Metadata-Version: 2.4
Name: argonx
Version: 0.1.5
Summary: Bayesian decision engine for A/B testing
Author: Souradeep Roy
License-Expression: MIT
Requires-Python: >=3.10
Description-Content-Type: text/markdown
License-File: LICENSE
Requires-Dist: numpy>=1.24
Requires-Dist: pandas>=1.5
Requires-Dist: scipy>=1.10
Requires-Dist: matplotlib>=3.7
Requires-Dist: pymc>=5.0
Requires-Dist: arviz>=0.15
Provides-Extra: dev
Requires-Dist: pytest; extra == "dev"
Requires-Dist: ruff; extra == "dev"
Requires-Dist: pre-commit; extra == "dev"
Requires-Dist: notebook; extra == "dev"
Requires-Dist: ipywidgets; extra == "dev"
Dynamic: license-file

# argonx

![CI](https://github.com/souro26/bayesian-a-b-testing/actions/workflows/ci.yml/badge.svg)
![PyPI](https://img.shields.io/pypi/v/argonx.svg)
![Downloads](https://static.pepy.tech/personalized-badge/argonx?period=total&units=INTERNATIONAL_SYSTEM&left_color=BLACK&right_color=GREEN&left_text=downloads)
![Python](https://img.shields.io/badge/python-3.10%2B-blue.svg)
![License](https://img.shields.io/badge/license-MIT-blue.svg)

**argonx** is a Bayesian decision engine for A/B experiments.

It handles inference, multi-metric risk management, hierarchical segment-aware analysis, and sequential stopping.
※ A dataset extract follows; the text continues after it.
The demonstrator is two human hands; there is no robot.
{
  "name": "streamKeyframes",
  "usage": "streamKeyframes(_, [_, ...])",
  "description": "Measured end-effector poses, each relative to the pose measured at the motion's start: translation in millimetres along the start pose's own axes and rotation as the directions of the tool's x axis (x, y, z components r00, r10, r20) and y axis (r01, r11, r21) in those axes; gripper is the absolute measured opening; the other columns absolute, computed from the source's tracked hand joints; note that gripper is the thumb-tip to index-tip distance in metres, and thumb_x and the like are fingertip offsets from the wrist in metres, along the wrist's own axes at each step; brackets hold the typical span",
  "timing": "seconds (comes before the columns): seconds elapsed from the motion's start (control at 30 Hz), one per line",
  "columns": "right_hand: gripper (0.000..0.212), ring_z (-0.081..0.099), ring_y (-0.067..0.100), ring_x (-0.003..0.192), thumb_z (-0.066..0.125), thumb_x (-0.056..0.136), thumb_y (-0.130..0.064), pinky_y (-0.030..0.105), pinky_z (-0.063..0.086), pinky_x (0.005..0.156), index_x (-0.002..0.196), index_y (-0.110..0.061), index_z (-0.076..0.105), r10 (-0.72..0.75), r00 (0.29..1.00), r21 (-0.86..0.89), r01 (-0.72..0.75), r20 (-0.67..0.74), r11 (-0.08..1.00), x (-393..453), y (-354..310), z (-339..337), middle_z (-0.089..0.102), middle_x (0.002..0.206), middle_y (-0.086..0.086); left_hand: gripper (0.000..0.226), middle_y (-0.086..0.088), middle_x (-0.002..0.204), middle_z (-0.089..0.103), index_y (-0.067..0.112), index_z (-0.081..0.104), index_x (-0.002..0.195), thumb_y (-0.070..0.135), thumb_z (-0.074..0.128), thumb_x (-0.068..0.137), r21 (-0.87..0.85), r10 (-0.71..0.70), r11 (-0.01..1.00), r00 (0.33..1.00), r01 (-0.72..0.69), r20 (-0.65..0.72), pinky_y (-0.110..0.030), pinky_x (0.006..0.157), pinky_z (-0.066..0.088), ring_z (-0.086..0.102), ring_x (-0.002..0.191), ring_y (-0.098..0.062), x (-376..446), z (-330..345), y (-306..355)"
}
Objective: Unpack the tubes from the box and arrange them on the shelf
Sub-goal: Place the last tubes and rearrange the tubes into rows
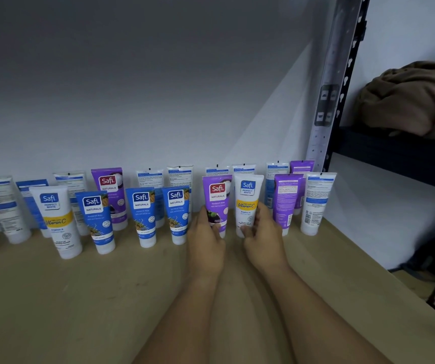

Feed it your data, tell it what matters, and it surfaces everything you need to make the right call.

---

## Install

```bash
pip install argonx
```

```bash
# development install
git clone https://github.com/souro26/argonx.git
cd argonx
pip install -e .
```

---

## Quick Start

```python
from argonx import Experiment

experiment = Experiment(
    data=df,
    variant_col='variant',
    primary_metric='revenue',
    guardrails=['page_load_ms'],
    lower_is_better={'page_load_ms': True},
    model='lognormal',
    guardrail_models={'page_load_ms': 'gaussian'},
    control='control',
)

result = experiment.run()
result.summary()
result.plot()
```

Ratio metrics via callable, no extra classes needed:

```python
experiment = Experiment(
    data=df,
    variant_col='variant',
    primary_metric=lambda df: df['clicks'] / df['impressions'],
    model='lognormal',
    control='control',
)
```

Segment-aware hierarchical inference, one extra argument:

```python
experiment = Experiment(
    data=df,
    variant_col='variant',
    segment_col='device_type',
    primary_metric='revenue',
    model='lognormal',
    control='control',
)

result = experiment.run()
result.summary()          # aggregate, population-level
result.segment_summary()  # per-segment decisions, cross-segment conflict detection
```

---

## What It Computes

Most testing frameworks answer *is there an effect?* argonx answers what you should do about it, and how much you lose if you get it wrong.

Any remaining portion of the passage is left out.